Philip I. Palmer, Jr., Trustee for Carl Benjamin Schafer, Bankrupt v. Travelers Insurance Company

319 F.2d 296, 1963 U.S. App. LEXIS 4860
CourtCourt of Appeals for the Fifth Circuit
DecidedJune 25, 1963
Docket19966
StatusPublished
Cited by26 cases

This text of 319 F.2d 296 (Philip I. Palmer, Jr., Trustee for Carl Benjamin Schafer, Bankrupt v. Travelers Insurance Company) is published on Counsel Stack Legal Research, covering Court of Appeals for the Fifth Circuit primary law. Counsel Stack provides free access to over 12 million legal documents including statutes, case law, regulations, and constitutions.

Bluebook
Philip I. Palmer, Jr., Trustee for Carl Benjamin Schafer, Bankrupt v. Travelers Insurance Company, 319 F.2d 296, 1963 U.S. App. LEXIS 4860 (5th Cir. 1963).

Opinions

WHITEHURST, District Judge.

There is no apparent dispute concerning the basic facts involved in this appeal. On April 4, 1960, Carl B. Schafer, the bankrupt in these proceedings, had a judgment for $253,161.50 entered against him in the 101st Judicial District Court of Dallas County, Texas. On July 21, 1960 he filed his voluntary petition in bankruptcy, and this appeal is from a proceeding in that bankruptcy action.

That proceeding involved an application by the Trustee in bankruptcy to proceed — first in discovery, and by later application, in litigation — against Schafer’s insurance carrier and others for negligent failure to settle the action against Schafer which resulted in the $253,161.50 judgment.

That judgment, meanwhile, had been appealed, but without stay order; and execution issued on July 7, 1960, just prior to the filing of the voluntary petition.
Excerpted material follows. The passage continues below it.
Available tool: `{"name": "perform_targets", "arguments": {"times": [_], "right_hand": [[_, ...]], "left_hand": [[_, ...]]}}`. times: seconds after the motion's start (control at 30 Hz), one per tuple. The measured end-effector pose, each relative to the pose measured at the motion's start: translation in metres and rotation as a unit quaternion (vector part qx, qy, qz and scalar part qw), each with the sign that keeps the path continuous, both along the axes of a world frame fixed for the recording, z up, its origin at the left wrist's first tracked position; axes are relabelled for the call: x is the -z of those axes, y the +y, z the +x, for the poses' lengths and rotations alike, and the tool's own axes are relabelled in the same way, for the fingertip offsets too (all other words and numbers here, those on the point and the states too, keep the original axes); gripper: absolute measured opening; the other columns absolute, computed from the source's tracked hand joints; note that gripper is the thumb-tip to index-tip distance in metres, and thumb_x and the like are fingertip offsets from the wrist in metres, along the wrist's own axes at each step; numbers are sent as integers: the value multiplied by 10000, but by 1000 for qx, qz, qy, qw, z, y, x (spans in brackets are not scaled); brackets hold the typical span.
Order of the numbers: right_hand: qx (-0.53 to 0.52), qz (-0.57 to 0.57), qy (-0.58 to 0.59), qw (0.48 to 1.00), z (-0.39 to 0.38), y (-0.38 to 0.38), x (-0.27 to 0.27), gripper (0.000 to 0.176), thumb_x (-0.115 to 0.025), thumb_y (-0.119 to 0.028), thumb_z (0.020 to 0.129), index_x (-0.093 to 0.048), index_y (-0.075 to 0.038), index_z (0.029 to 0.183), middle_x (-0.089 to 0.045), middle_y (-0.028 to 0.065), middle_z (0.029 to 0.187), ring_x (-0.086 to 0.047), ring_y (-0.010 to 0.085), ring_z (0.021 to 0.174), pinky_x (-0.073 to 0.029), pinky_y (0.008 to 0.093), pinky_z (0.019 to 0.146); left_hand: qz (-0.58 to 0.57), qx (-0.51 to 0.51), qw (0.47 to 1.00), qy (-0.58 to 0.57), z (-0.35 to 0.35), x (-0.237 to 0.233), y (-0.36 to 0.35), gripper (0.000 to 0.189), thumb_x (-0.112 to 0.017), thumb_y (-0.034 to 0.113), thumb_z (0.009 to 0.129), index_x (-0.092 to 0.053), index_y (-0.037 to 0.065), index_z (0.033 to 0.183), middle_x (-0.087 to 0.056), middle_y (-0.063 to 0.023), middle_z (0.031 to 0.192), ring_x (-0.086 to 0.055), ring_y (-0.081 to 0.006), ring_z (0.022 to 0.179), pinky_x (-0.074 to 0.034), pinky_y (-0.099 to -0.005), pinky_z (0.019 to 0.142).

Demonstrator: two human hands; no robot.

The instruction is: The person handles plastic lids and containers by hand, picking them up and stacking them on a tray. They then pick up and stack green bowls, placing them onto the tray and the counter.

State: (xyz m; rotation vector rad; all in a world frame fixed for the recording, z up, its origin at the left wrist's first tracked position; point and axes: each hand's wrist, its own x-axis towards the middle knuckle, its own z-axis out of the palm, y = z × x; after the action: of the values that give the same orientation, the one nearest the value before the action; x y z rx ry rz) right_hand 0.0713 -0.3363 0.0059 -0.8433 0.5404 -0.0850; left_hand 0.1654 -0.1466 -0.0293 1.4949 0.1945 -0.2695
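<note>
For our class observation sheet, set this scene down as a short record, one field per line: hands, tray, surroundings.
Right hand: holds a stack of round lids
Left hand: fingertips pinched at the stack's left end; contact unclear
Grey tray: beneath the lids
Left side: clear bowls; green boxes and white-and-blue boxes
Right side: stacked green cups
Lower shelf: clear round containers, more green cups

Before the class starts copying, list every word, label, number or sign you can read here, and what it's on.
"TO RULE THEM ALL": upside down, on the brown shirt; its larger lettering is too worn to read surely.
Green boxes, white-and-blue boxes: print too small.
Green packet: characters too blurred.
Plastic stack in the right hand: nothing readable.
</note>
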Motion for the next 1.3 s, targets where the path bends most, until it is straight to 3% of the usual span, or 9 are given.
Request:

The referee has found that the judgment in the damage suit did not become final earlier than 30 days after February 27, 1962, the date of the issuance of the mandate of the Court of Civil Appeals for the Fifth Supreme Judicial District of Texas, Dallas.

The Trustee’s various applications to the Referee culminated in an order dated April 23, 1962, which found as a fact and as a conclusion of law in various forms that:

(1) No right of action for negligent failure to settle the damage suit or other breach of duty existed on the date of the filing of the petition in bankruptcy;
(2) No such right of action vested in the Trustee;
(3) No such right of action is owned by the Trustee.

The basis for such conclusions, and for denial of the relief requested by the Trustee, does not clearly appear from the Referee’s decision and order, nor from the confirming order of the District Judge from which this appeal is taken. We gather, from the briefs of the parties to this Court, that the decisions below were bottomed on Appellees’ contentions that, under Texas law, no right of action such as the Trustee contemplated here could exist until the judgment in the damage suit became final; and that this did not occur until, at the earliest, 30 days after the mandate of the Appellate Court dated February 27, 1962.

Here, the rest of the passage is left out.